Savory Oatmeal Cookies


Appetizer, Cookies, Recipes, Savory / Wednesday, December 5th, 2018

A-what now?  I know, Savory Oatmeal Cookies, this sounds freaky and weird but hold that thought.

Before we roll on the cookies though, be sure to read Jen’s most recent post.  My heart is broken in a zillion pieces for her and her family; I’m at a loss for words.  Be sure to send her some love, ok?

Sigh.    ………

I know too, ’tis the season for all things cookie and surely there’s a mountain of recipes in my repertoire to share leaving me a’-wonder, well, if the cookie cup runneth over, where to even begin?!  Uhhh…..

Right now Jen has you hooked up with her Not Your Mama’s Chocolate Chip Cookies and Chocolate Chip Biscotti.  You could try my S’mores Cookies or the Apple Butter Rugelach.  All excellent choices.

Tamp any concerns you may have, we’ll have oodles more options for you as time meanders on. 

Truth be told, I have yet to plan my seasonal cookie list.  I mean, the usuals of chocolate chip and my mom’s Butter Cookies are solid givens but other than that, mmmm, I dunno.

Oh!  And Gingerbread German Shepherds as Mike gifted me a cookie cutter* a couple years back.  

It was a self-serving gift in fact, as he had solicited for gingerbread cookies.  He knew I’d be a sap for the German Shepherd, easily caving to his request. 

Last year Jen gushed about a gingerbread recipe she had made and, bam, that’s what did it, what lit us into Flaky Bakers action.

Every year I bake a bunch of cookies and every year I always panic that I never have enough.  What ends up happening though is after the panicking, the baking, then the distribution, we have a heap left for ourselves that we can’t get through.

Say what?  Cookie crimes against humanity, Iiiiii know.  It’s terrible.

I make about five or six different kinds, heh, which probably sounds crazy.  Or is that sane?  This year I’m contemplating making half batches but expanding the choices.  That’ll be a great way to test recipes and have quite the variety without over-cookie-ing.

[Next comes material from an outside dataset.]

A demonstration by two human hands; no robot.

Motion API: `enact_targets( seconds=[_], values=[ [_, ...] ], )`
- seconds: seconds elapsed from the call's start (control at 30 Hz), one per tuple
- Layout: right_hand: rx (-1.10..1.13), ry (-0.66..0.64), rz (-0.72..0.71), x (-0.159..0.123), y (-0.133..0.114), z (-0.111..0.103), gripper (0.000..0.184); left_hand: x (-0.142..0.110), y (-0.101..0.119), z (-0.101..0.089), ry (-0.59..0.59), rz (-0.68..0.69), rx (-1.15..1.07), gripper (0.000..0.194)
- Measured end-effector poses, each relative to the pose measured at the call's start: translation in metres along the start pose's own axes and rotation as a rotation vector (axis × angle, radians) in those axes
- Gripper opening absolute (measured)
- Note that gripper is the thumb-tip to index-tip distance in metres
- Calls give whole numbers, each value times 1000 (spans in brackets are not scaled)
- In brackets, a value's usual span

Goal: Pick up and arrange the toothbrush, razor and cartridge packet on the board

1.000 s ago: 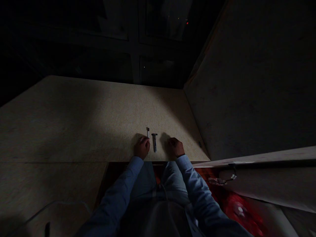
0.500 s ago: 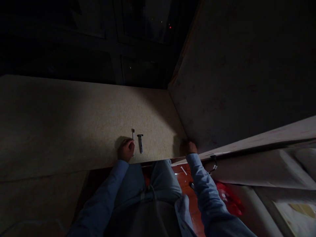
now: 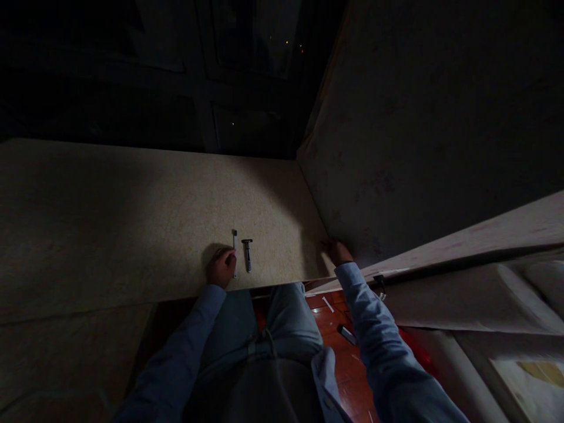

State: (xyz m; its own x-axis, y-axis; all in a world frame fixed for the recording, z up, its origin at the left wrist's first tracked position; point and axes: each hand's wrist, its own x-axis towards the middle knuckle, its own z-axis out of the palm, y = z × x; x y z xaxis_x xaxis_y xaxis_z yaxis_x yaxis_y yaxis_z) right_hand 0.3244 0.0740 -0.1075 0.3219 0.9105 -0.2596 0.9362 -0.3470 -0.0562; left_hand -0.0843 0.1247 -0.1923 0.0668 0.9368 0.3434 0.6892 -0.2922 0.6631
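Taking 12 o'clock as straight away from the person and 6 o'clock as toward the body, locate each item as follows.

Razor (image 3: 248, 256): flat on the table (image 3: 176, 194), between the two hands. The long axis runs close to the 12-to-6 line, with the crosswise head at the 12 o'clock end and the handle at the 6 o'clock end. Neither hand touches it.

Stick (image 3: 235, 238): on the 9 o'clock side of the razor, near but apart. The two axes are almost parallel; the dark tip of the stick is at 12 o'clock.

Left hand (image 3: 221, 268): at 8 o'clock from the razor and the nearer hand to it. The fingers are curled inward and cover the middle of the stick. Whether they pinch the stick or merely rest over it cannot be told.

Right hand (image 3: 338, 253): at 3 o'clock from the razor, well apart from it, at the foot of the wall (image 3: 418, 147). The fingers are partly curled and directed toward 10 o'clock. Their tips are in shadow; whether they enclose anything cannot be told.

Key relation: from the left hand, the razor lies at 2 o'clock, just past the stick; from the right hand, it lies at 9 o'clock, across a stretch of table.
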Motion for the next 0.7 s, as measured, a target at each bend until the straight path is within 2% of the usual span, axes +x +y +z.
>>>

Heh.  Over-cookie-ing, yeah, right.

But I thought I’d share this fine oatmeal cookie recipe. ’Tis the season for entertaining too, yeah?  Now you can survive on cookies alone.

These make a terrific appetizer served with cheeses or maybe a jam and cheeses or, cheeses and dried fruit, or maybe on a charcuterie, or, well, goodness, I can’t think of anything not to serve with these.  

They are an excellent, versatile, unexpected change-up from a cracker or toast round or whatever.  Plus they’re a cinch to make in no time at all.

oatmeal rosemary
Oats and rosemary, who knew?

Charcuterie, haha….hanging out with our neighbors Anne and Renee on Thanksgiving eve we discovered that Renee and Mike have the same word affliction, like using “ice” for “salt” on the sidewalk, mis-choosing or mispronouncing words.  Renee pronounces charcuterie as “char-coo-ta-tray.”  Omg, we were all laughing so hard!  Anne keeps a list on her phone, omg, so funny.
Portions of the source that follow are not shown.